2

I'm working with a colleague on the same column data, each of us have a local copy of the data. We have a difference of behavior of Dask regarding how the divisions are seen in the Dask Dataframes loaded from Parquet files:

I work on the data with a local machine, he works on his copy of the data in an AWS instance. He's getting an error related to unknown division that I'm not gettint when I run the same code on my local machine.

The data are 11 Parquet files, about 10-20 millions rows in each file. Each of the 11 files came from a .txt to Parquet conversion with Pandas. The default Pandas to_parquet() was used and only a single row group was made with it for each file.

Each of us load the data with the same Dask code:

df = dd.read_parquet("mydir", columns=['NSPIKES', 'WAVELNTH'])

The dataframe has Datetime index. There's only the 11 Parquet files in mydir, nothing else. Then we get some specifc rows, representing about a million rows, which we need to resample.

nspikes = df[df['WAVELNTH'] == 171]['NSPIKES'].astype(np.uint32)

nspikes = nspikes.resample('48s').mean()

This works completely fine for me working locally, but my colleage on his AWS instance gets this error:

ValueError: Can only resample dataframes with known divisions See Internal Design — Dask documentation for more information.

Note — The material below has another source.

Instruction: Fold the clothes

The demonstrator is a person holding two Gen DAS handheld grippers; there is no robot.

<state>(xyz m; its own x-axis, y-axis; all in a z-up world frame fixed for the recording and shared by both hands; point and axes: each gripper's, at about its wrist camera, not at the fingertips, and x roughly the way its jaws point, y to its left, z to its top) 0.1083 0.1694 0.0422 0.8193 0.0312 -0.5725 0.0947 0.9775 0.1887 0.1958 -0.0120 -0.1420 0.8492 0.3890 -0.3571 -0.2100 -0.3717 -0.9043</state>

We also tried an explicit concatenation, using a sorted list of paths to the Parquet files, but same error:

files = sorted(list (Path('mydir').glob('*.parquet')))
ddfs = [dd.read_parquet(f, columns=['NSPIKES', 'WAVELNTH']) for f in files]
df = dd.concat(ddfs, axis=0)

What could cause this discrepancy in the Dask's behavior (working locally, not working on the remote AWS instance), and how to workaround without involving a full load of the data, as my colleague has very little memory in his instance.

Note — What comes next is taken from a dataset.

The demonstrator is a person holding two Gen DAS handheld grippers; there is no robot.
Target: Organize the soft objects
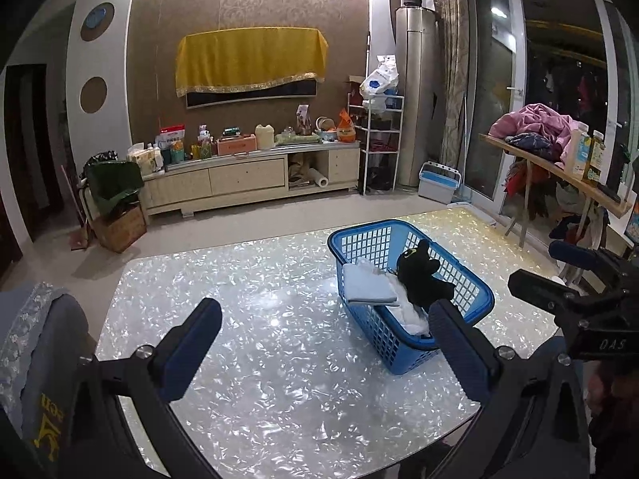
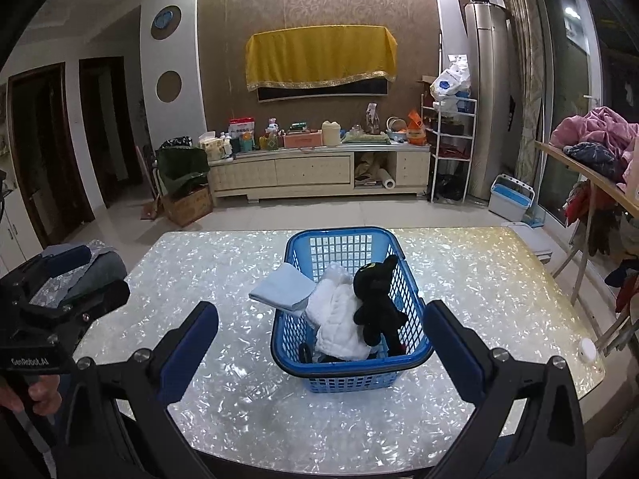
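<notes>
Right wrist view: we've got both tools (left tool (image 1: 325, 343), right tool (image 2: 321, 349)) spread apart and empty, black plush (image 2: 377, 303), white cloth (image 2: 339, 319) and blue towel (image 2: 281, 289) already in the basket (image 2: 351, 375) on the desk (image 2: 479, 279), so sorting looks near done.

1. The basket (image 2: 407, 279) is bright blue with a lattice of square holes.
2. The plush toy (image 2: 377, 305) in it is black, with a small yellow mark on its head.
3. The folded cloth (image 2: 283, 289) is pale blue; the padded fabric (image 2: 339, 323) is white and quilted.
4. The table (image 2: 223, 263) has a pearly white, flaked, shimmering pattern.
5. Both grippers' fingers (image 2: 187, 353) are black with dark blue pads.
6. The wall drape (image 2: 319, 56) is yellow with gold trim.
</notes>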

[UPDATE 1] The problem is the same when working on just 1 parquet file, and not the 11 files.

Wall-E
  • 623
  • 5
  • 17
  • Is it safe to assume that the environments are identical on both local and AWS instances? Also were the files generated on one machine and uploaded to AWS? (or did you and your colleague generate parquet files separately?) – SultanOrazbayev Jun 23 '22 at 16:50
  • yeah I'd check `dask.__version__`. New features are added to dask all the time. If you saw differences in the results that could be concerning, but dask working on a newer version when it used to break for a tough problem like this is just called "progress" :) – Michael Delgado Jun 23 '22 at 16:52
  • 1
    @SultanOrazbayev I generated the Parquet files, then gave it to him. He uploaded them to his AWS instance. The environments are similar, same OS, but I run it on a local desktop machine, and he runs it in an AWS instance. @MichaelDelgado Dask versions are identical: `2022.01.1` – Wall-E Jun 23 '22 at 20:00

1 Answers1

1

Pandas to_parquet() was used and only a single row group was made with it for each file.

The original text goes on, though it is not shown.